■ DATA BLOCK

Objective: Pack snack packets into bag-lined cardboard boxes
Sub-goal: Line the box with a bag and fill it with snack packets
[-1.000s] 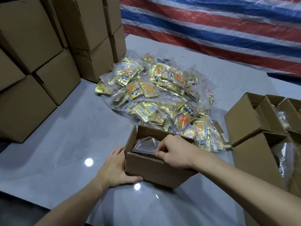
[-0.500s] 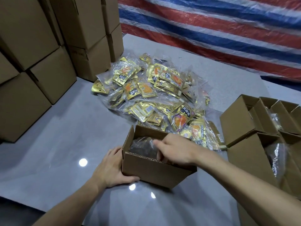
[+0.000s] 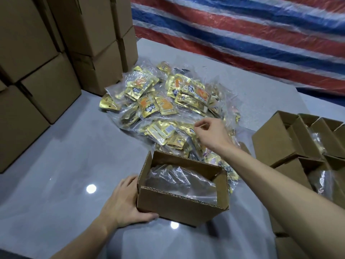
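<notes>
Fingertips (image 3: 201, 125) of right hand (image 3: 212, 133) curled just over snack packets (image 3: 160, 107); grasp on clear wrap impossible to tell. Packet print unreadable, barcode (image 3: 169, 128) just beside. Nearer, left hand (image 3: 121, 202) clasping bag-lined box (image 3: 179, 208), fingers hidden behind its wall.

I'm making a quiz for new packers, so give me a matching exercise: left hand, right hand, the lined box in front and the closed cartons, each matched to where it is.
Things:
1 left hand
2 right hand
3 lined box
4 closed cartons

Places:
A stacked at the far left
B above the packet pile
C on the lined box's left side
D open, between the two arms

Pairs: 1-C, 2-B, 3-D, 4-A
</notes>
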A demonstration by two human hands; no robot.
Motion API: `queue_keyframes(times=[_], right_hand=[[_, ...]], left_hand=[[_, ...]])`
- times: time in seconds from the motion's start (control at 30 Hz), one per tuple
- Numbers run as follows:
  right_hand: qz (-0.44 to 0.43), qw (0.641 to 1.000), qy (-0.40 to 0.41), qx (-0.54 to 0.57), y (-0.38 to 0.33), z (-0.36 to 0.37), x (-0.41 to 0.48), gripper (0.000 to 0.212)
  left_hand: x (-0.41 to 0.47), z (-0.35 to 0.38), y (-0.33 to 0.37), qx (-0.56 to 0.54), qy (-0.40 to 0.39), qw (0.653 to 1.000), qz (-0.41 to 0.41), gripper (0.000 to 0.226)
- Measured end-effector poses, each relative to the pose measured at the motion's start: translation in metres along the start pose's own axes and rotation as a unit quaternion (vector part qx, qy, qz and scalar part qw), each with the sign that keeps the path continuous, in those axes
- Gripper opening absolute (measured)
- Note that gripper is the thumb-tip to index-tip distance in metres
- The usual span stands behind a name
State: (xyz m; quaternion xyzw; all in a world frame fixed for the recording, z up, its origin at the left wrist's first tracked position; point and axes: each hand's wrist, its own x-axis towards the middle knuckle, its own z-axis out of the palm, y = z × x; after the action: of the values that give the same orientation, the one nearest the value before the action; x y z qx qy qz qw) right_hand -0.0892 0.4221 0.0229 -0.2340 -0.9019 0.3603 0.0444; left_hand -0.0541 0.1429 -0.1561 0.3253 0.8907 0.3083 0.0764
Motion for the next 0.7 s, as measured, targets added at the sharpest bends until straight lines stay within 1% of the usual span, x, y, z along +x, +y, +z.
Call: queue_keyframes(times=[0.07, 0.13, 0.2, 0.27, 0.33, 0.37, 0.4, 0.47, 0.6, 0.63, 0.7], right_hand=[[0.024, 0.999, -0.008, -0.040, 0.001, 0.011, 0.016, 0.010], [0.066, 0.996, -0.005, -0.061, 0.003, 0.023, 0.031, 0.019], [0.102, 0.992, 0.019, -0.077, 0.006, 0.032, 0.043, 0.015], [0.130, 0.989, 0.039, -0.058, 0.006, 0.039, 0.052, 0.007], [0.150, 0.987, 0.051, -0.025, 0.005, 0.041, 0.059, 0.027], [0.151, 0.987, 0.053, -0.031, 0.005, 0.040, 0.060, 0.034], [0.142, 0.987, 0.055, -0.055, 0.004, 0.039, 0.062, 0.036], [0.119, 0.988, 0.034, -0.094, 0.003, 0.038, 0.065, 0.029], [0.084, 0.991, -0.038, -0.093, -0.007, 0.033, 0.058, 0.026], [0.062, 0.993, -0.038, -0.096, -0.011, 0.031, 0.054, 0.021], [-0.009, 0.994, 0.005, -0.111, -0.016, 0.026, 0.043, 0.008]], left_hand=[[-0.001, -0.001, 0.002, -0.016, 0.014, 1.000, -0.010, 0.089], [-0.001, -0.002, 0.003, -0.032, 0.019, 0.999, -0.017, 0.092], [-0.002, -0.003, 0.004, -0.045, 0.011, 0.999, -0.022, 0.094], [-0.003, -0.004, 0.004, -0.059, 0.018, 0.998, -0.029, 0.102], [-0.004, -0.007, 0.008, -0.059, 0.024, 0.997, -0.038, 0.111], [-0.004, -0.008, 0.009, -0.053, 0.023, 0.998, -0.036, 0.113], [-0.003, -0.010, 0.010, -0.050, 0.018, 0.998, -0.032, 0.113], [-0.003, -0.012, 0.011, -0.058, 0.001, 0.997, -0.042, 0.112], [-0.004, -0.008, 0.010, -0.064, 0.015, 0.996, -0.066, 0.109], [-0.004, -0.008, 0.011, -0.064, 0.019, 0.995, -0.069, 0.109], [-0.004, -0.009, 0.013, -0.063, 0.024, 0.995, -0.075, 0.109]])
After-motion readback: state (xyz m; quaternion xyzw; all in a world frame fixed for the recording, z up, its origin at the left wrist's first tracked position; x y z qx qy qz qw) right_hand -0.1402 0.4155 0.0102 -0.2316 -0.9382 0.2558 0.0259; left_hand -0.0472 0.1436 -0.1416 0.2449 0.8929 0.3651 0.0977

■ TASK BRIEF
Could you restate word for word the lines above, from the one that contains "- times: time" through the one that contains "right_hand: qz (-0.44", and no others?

■ RESULT
- times: time in seconds from the motion's start (control at 30 Hz), one per tuple
- Numbers run as follows:
  right_hand: qz (-0.44 to 0.43), qw (0.641 to 1.000), qy (-0.40 to 0.41), qx (-0.54 to 0.57), y (-0.38 to 0.33), z (-0.36 to 0.37), x (-0.41 to 0.48), gripper (0.000 to 0.212)

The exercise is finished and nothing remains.